While the performances are often entirely improvised, each class leading up to a concert acts as a rehearsal. In these classes, students meet with Tsabary to discuss and improvise, deciding what works and what does not. According to Tsabary, there is a great deal of preparation that goes into a laptop orchestra concert.
“There are technical preparations to make and strategies to develop, like good communications and musical flow.
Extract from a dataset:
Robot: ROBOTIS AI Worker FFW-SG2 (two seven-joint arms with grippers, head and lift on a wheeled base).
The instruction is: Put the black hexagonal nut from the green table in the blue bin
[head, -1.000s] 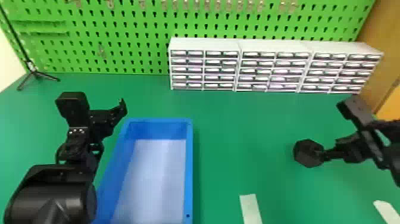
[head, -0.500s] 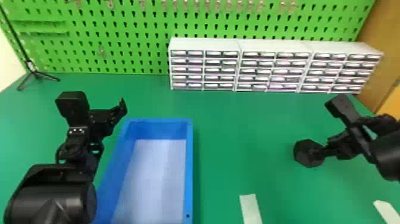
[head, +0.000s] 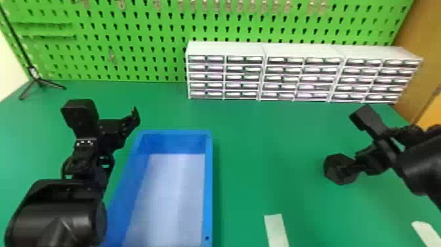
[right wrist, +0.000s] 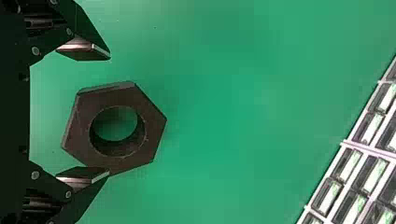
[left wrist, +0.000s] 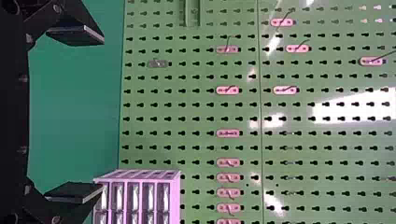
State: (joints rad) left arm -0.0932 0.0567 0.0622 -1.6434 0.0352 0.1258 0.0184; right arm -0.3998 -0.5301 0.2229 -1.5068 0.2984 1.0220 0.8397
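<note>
The black hexagonal nut [head: 340,169] lies on the green table [head: 262,147] at the right. Over its right side is my right gripper [head: 349,170]. In the right wrist view, the open right gripper [right wrist: 95,114] has the nut [right wrist: 156,119] between and just beyond its fingers; one fingertip overlaps the nut's edge, the other stands apart from it. The blue bin [head: 209,184] stands left of centre with a pale bottom. My left gripper [head: 131,118] is parked above the table by the bin's far left corner; in the left wrist view, the left gripper [left wrist: 88,114] is open, holding nothing.
White drawer cabinets [head: 226,49] line the back of the table in front of a green pegboard [head: 147,29]. A small black tripod [head: 39,80] stands at the far left. Two pale strips [head: 276,230] lie near the front edge. Green table separates bin and nut.
The right arm has swung and its wrist has shifted toward the left and nearer side, with its gripper still at the nut. Nut, bin and left arm have stayed put.
</note>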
In the first week of the semester, we did not use any mediation means, but simply played, listened to each other, discussed, raised problems, proposed solutions, tried them out and continued to do so in an iterative manner,” he said.
Tsabary said that while there is never really a specific goal or plan going into one of the concerts, his ideal CLOrk experience consists simply of a “well-balanced collective creation.” Ultimately, he said his wish is for a seamless group experience where each student feels they have contributed equally and is satisfied with the role they played in the process.
One of Tsabary’s electroacoustics studies students, Kasey Pocius, participates in CLOrk rehearsals and concerts regularly. They said that while the program does provide experience with live performance, improvising and working in large groups is not explored outside of CLOrk.
“I personally find CLOrk works quite well as a continuation of the work covered in the ear training classes, as attentive listening is incredibly important in the laptop orchestra context,” Pocius said.
According to them, the grading system for the Concordia Laptop Orchestra class is very unique, as the students are solely evaluated on their attendance. Pocius said the improvisatory nature of CLOrk does not lend itself to a more traditional grading system, so it is difficult to prevent students from taking the course just to receive an “easy A.”
Nonetheless, they are happy with how the last concert went. Tsabary has had a positive influence on the program overall, according to Pocius.
“He continues to push research in terms of ear training software and practice,” they said. “In the more discussion-based courses I have had with Eldad, he always tries to foster a good environment for discussion.”
While electroacoustics students have learned a lot from Tsabary, he said he has also learned a lot from his students. As a composer himself, Tsabary has noticed his own compositional practice mixing into the laptop orchestra.
“I find it way more exhilarating to create within the group setting than to compose individually,” he said. “It is a lot of fun to allow your ideas to interact and cross-fertilize with others’ ideas and to witness how a collective imagination realizes in a cohesive orchestra performance. To me, it is a next-level type of creation, where ownership is given away in exchange for individual growth.”